Reproduce exactly the lines of the material beneath, from the line that contains "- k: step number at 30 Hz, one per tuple" to the line that contains "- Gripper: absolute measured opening", both included, and no other lines.

● ● ● ● ●

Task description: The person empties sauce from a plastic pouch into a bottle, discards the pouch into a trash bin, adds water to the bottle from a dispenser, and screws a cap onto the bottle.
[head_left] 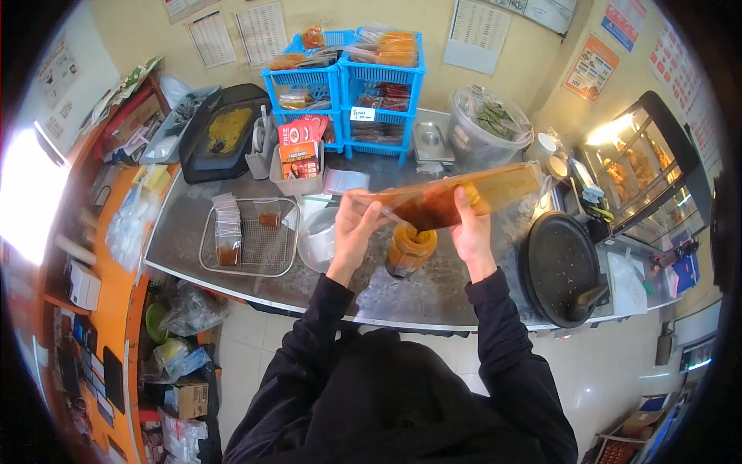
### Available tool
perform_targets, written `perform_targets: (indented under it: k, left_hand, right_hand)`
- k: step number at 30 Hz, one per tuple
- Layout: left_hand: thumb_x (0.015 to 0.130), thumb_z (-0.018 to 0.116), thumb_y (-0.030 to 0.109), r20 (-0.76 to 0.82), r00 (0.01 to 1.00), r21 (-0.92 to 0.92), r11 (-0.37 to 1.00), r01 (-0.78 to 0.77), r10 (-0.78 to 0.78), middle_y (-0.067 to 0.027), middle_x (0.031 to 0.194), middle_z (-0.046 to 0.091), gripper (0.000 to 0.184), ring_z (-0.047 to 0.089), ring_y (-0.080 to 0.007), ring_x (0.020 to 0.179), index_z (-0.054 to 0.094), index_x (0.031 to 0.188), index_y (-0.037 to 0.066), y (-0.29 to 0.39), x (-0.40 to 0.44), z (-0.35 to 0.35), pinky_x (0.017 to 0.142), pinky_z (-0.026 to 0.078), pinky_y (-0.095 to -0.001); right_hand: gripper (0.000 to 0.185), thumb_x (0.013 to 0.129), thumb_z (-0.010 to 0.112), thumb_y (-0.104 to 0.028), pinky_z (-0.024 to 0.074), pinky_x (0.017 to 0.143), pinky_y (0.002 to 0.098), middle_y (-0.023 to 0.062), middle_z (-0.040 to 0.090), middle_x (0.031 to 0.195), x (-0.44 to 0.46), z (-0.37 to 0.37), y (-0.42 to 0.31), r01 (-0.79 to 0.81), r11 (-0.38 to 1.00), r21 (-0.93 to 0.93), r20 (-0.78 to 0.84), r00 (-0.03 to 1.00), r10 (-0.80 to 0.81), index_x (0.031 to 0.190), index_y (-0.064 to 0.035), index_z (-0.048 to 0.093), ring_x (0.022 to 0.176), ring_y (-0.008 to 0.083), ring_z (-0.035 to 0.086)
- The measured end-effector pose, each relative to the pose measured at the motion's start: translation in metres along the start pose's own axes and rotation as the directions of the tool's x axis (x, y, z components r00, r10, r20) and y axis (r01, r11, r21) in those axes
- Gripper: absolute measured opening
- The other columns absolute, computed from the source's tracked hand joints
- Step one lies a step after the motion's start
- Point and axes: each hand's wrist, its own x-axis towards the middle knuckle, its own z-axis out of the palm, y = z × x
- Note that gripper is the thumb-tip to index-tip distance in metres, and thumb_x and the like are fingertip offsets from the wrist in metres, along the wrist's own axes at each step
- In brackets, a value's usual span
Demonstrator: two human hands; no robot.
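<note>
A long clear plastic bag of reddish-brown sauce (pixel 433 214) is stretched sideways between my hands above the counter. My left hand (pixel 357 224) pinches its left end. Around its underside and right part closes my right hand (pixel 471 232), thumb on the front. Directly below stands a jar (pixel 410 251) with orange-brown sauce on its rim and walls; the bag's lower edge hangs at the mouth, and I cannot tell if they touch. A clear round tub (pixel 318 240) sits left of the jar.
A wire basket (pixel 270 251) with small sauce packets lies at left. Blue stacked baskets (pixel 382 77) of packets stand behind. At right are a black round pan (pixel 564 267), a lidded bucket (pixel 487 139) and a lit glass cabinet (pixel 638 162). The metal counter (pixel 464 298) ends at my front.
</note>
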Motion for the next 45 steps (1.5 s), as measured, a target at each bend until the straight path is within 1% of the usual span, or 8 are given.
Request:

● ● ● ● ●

_Written response_:
- k: step number at 30 Hz, one per tuple
- Layout: left_hand: thumb_x (0.015 to 0.130), thumb_z (-0.018 to 0.116), thumb_y (-0.030 to 0.109), r20 (-0.76 to 0.82), r00 (0.01 to 1.00), r21 (-0.92 to 0.92), r11 (-0.37 to 1.00), r01 (-0.78 to 0.77), r10 (-0.78 to 0.78), middle_y (-0.067 to 0.027), middle_x (0.031 to 0.194), middle_z (-0.046 to 0.091), gripper (0.000 to 0.184), ring_z (-0.047 to 0.089), ring_y (-0.080 to 0.007), ring_x (0.020 to 0.179), index_z (-0.054 to 0.094), index_x (0.031 to 0.188), index_y (-0.037 to 0.066), y (-0.29 to 0.39), x (-0.40 to 0.44), z (-0.35 to 0.35), pinky_x (0.017 to 0.142), pinky_z (-0.026 to 0.078), pinky_y (-0.095 to -0.001); right_hand: gripper (0.000 to 0.185), thumb_x (0.013 to 0.129), thumb_z (-0.010 to 0.112), thumb_y (-0.104 to 0.028), pinky_z (-0.024 to 0.074), pinky_x (0.017 to 0.143), pinky_y (0.002 to 0.098), middle_y (-0.023 to 0.062), middle_z (-0.040 to 0.090), middle_x (0.031 to 0.195), x (-0.44 to 0.46), z (-0.37 to 0.37), y (-0.42 to 0.31), r01 (-0.79 to 0.81), r11 (-0.38 to 1.00), r21 (-0.93 to 0.93), r20 (-0.78 to 0.84), r00 (-0.03 to 1.00), r10 (-0.80 to 0.81), index_x (0.031 to 0.190), index_y (-0.064 to 0.035), index_z (-0.048 to 0.093), ring_x (0.022 to 0.176), ring_y (-0.008 to 0.083), ring_z (-0.035 to 0.086)
- The measured end-effector pose, each relative to the pose measured at the motion's start: translation in metres along the start pose's own axes and rotation as the directions of the tool's x axis (x, y, z components r00, r10, r20) and y axis (r01, r11, r21) in those axes
- Gripper: absolute measured opening

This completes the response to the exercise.